Every line of the material must be given again verbatim. Skip the images.
######
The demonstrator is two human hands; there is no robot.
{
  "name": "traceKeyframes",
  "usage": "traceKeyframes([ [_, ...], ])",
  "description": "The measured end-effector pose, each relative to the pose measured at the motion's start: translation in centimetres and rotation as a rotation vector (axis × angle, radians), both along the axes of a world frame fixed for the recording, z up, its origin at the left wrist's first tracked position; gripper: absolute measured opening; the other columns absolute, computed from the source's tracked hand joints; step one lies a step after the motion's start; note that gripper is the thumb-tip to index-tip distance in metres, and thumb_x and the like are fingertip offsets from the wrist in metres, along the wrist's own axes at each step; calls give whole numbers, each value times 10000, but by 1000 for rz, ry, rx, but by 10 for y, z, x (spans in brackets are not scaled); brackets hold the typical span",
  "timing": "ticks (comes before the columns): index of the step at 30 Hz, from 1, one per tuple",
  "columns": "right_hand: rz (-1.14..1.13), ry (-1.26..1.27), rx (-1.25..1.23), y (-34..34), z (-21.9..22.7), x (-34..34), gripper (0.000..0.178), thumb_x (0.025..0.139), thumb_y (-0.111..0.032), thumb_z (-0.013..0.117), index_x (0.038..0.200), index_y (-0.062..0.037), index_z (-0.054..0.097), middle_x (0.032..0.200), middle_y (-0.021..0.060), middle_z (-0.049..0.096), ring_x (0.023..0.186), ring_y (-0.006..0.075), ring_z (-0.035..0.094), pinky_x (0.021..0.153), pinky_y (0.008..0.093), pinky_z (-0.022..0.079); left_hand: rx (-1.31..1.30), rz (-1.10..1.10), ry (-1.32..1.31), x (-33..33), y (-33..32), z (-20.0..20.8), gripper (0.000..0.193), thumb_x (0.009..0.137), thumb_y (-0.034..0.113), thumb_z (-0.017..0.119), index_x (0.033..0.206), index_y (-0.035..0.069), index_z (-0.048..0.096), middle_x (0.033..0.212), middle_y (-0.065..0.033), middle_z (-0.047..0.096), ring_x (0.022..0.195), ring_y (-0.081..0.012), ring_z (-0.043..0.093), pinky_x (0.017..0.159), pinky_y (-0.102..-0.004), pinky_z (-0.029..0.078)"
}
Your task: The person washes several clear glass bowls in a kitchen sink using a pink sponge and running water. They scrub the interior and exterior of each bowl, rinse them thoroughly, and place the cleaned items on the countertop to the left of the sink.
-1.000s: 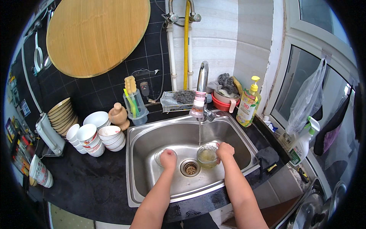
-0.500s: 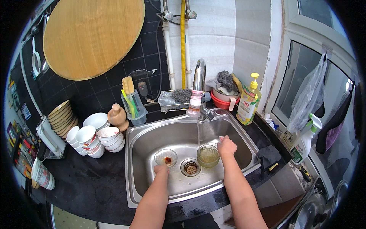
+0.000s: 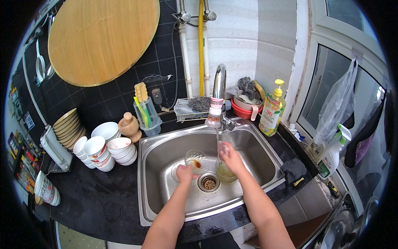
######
— Result of the exercise —
The demonstrator is two human hands; there is no robot.
{
  "name": "traceKeyframes",
  "usage": "traceKeyframes([ [_, ...], ])",
  "description": "The measured end-effector pose, each relative to the pose measured at the motion's start: translation in centimetres and rotation as a rotation vector (axis × angle, radians), both along the axes of a world frame fixed for the recording, z up, its origin at the left wrist's first tracked position; gripper: absolute measured opening; the other columns absolute, computed from the source's tracked hand joints; step one lies a step after the motion's start; note that gripper is the thumb-tip to index-tip distance in metres, and thumb_x and the like are fingertip offsets from the wrist in metres, along the wrist's own axes at each step; calls give whole numbers, each value times 10000, but by 1000 for rz, ry, rx, but by 10 for y, z, x (spans in brackets are not scaled); brackets hold the typical span",
  "timing": "ticks (comes before the columns): index of the step at 30 Hz, from 1, one per tuple",
  "columns": "right_hand: rz (-1.14..1.13), ry (-1.26..1.27), rx (-1.25..1.23), y (-34..34), z (-21.9..22.7), x (-34..34), gripper (0.000..0.178), thumb_x (0.025..0.139), thumb_y (-0.111..0.032), thumb_z (-0.013..0.117), index_x (0.038..0.200), index_y (-0.062..0.037), index_z (-0.054..0.097), middle_x (0.032..0.200), middle_y (-0.021..0.060), middle_z (-0.049..0.096), ring_x (0.023..0.186), ring_y (-0.006..0.075), ring_z (-0.035..0.094), pinky_x (0.021..0.153), pinky_y (0.008..0.093), pinky_z (-0.022..0.079); left_hand: rx (-1.31..1.30), rz (-1.10..1.10), ry (-1.32..1.31), x (-33..33), y (-33..32), z (-20.0..20.8), gripper (0.000..0.193), thumb_x (0.009..0.137), thumb_y (-0.034..0.113), thumb_z (-0.017..0.119), index_x (0.033..0.206), index_y (-0.035..0.069), index_z (-0.048..0.096), middle_x (0.033..0.212), middle_y (-0.065..0.033), middle_z (-0.047..0.096), ring_x (0.022..0.195), ring_y (-0.081..0.012), ring_z (-0.043..0.093), pinky_x (0.017..0.159), pinky_y (-0.102..-0.004), pinky_z (-0.029..0.078)"
}
Your task: The person washes several clear glass bowls in a kitchen sink using a pink sponge and running water. They scrub the interior and exterior of each bowl, rinse them thoroughly, and place the cleaned items on the countertop to the left of the sink.
-1.000s: 
-0.500s: 
+0.000s: 

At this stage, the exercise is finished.